Description of the task:
Only the lines of the listing below that run from the line with "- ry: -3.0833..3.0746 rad" through the line with "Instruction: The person" are to be set down, word for word. Pictures stay out.

The data:
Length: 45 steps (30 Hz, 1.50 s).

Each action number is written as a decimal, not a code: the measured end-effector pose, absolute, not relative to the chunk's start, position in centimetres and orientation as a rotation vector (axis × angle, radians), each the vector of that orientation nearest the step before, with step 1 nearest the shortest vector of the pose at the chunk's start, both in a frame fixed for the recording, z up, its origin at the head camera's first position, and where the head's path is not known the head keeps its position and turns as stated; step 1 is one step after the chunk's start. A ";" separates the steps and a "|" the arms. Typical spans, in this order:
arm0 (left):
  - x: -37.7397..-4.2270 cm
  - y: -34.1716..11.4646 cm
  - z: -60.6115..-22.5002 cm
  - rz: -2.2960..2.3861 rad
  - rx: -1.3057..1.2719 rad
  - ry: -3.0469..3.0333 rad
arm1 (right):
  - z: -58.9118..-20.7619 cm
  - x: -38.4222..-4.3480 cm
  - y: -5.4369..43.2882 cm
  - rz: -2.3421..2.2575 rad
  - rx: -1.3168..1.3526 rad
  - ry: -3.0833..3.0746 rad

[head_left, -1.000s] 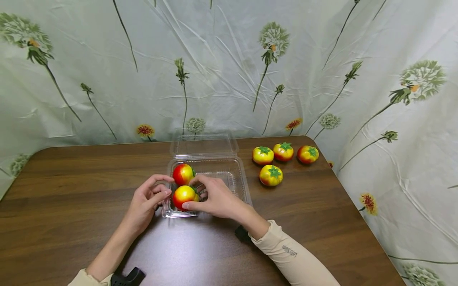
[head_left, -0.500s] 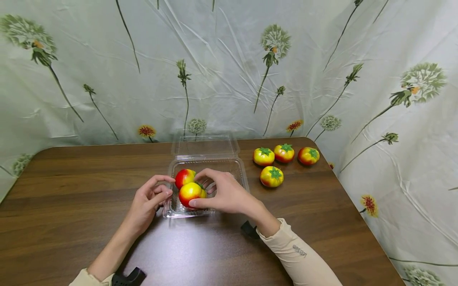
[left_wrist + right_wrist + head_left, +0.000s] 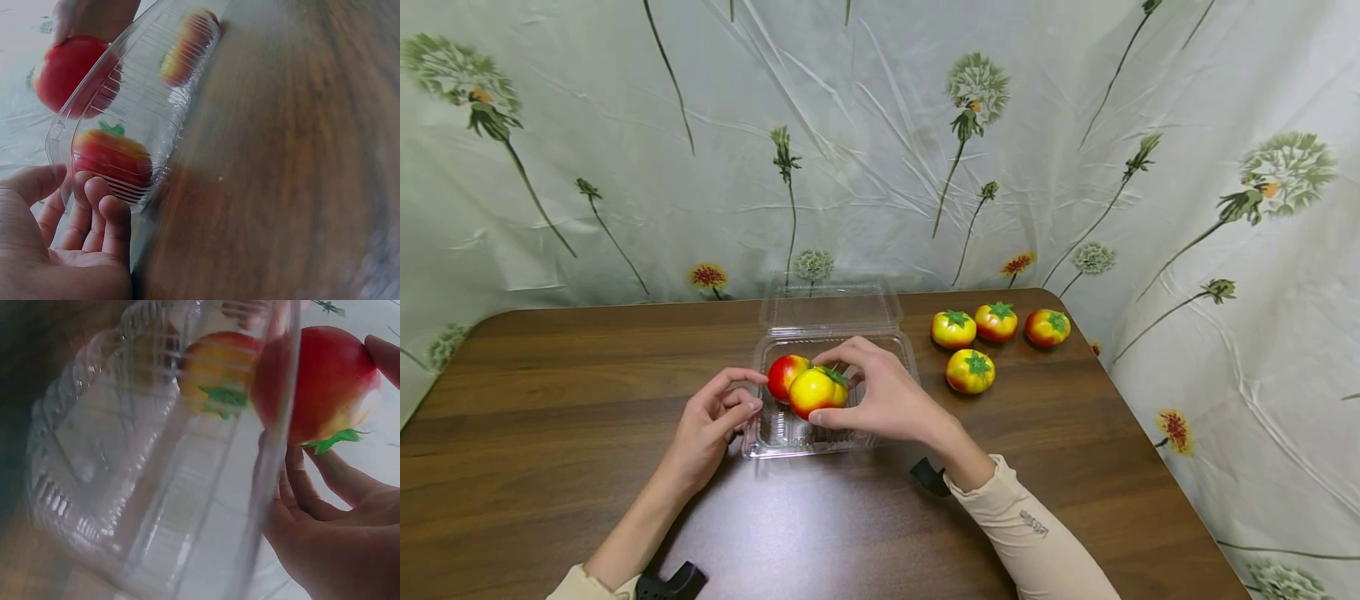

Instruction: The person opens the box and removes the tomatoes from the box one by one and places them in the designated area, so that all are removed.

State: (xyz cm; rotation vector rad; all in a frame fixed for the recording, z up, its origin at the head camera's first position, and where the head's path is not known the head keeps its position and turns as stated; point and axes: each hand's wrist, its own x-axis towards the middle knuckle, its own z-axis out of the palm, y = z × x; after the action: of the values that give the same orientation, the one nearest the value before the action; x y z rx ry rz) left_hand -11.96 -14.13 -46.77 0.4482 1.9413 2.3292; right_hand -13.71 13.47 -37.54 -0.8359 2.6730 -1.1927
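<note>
Nearest, low in the frame, the left hand (image 3: 703,429) rests at the left edge of a clear plastic clamshell (image 3: 778,452), its fingers loosely bent; whether thumb and index pinch the rim cannot be told. The right hand (image 3: 880,392) reaches in from the lower right, thumb in front, fingers behind, gripping a red-and-yellow tomato (image 3: 818,392) over the clamshell. The step in hand looks like positioning this fruit; the next move seems to call for gentle lowering beside the second tomato (image 3: 784,375), then releasing. Beyond, the lid (image 3: 831,307) lies folded back, and four more tomatoes (image 3: 970,375) sit right of centre.
</note>
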 end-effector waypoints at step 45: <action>-11.9 -14.0 -46.8 2.375 0.549 1.844 | -37.3 -14.7 15.6 -1.287 -0.590 2.827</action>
State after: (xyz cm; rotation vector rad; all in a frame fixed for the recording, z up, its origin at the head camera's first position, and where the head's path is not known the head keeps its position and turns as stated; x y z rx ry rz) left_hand -11.87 -14.01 -46.80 0.5489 1.8440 2.3750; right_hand -14.74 15.63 -37.33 -0.5898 2.8267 -1.2865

Answer box:
  - ry: -3.0833..3.0746 rad

[head_left, -1.000s] 
[head_left, -0.500s] 
[left_wrist + right_wrist + head_left, +0.000s] 

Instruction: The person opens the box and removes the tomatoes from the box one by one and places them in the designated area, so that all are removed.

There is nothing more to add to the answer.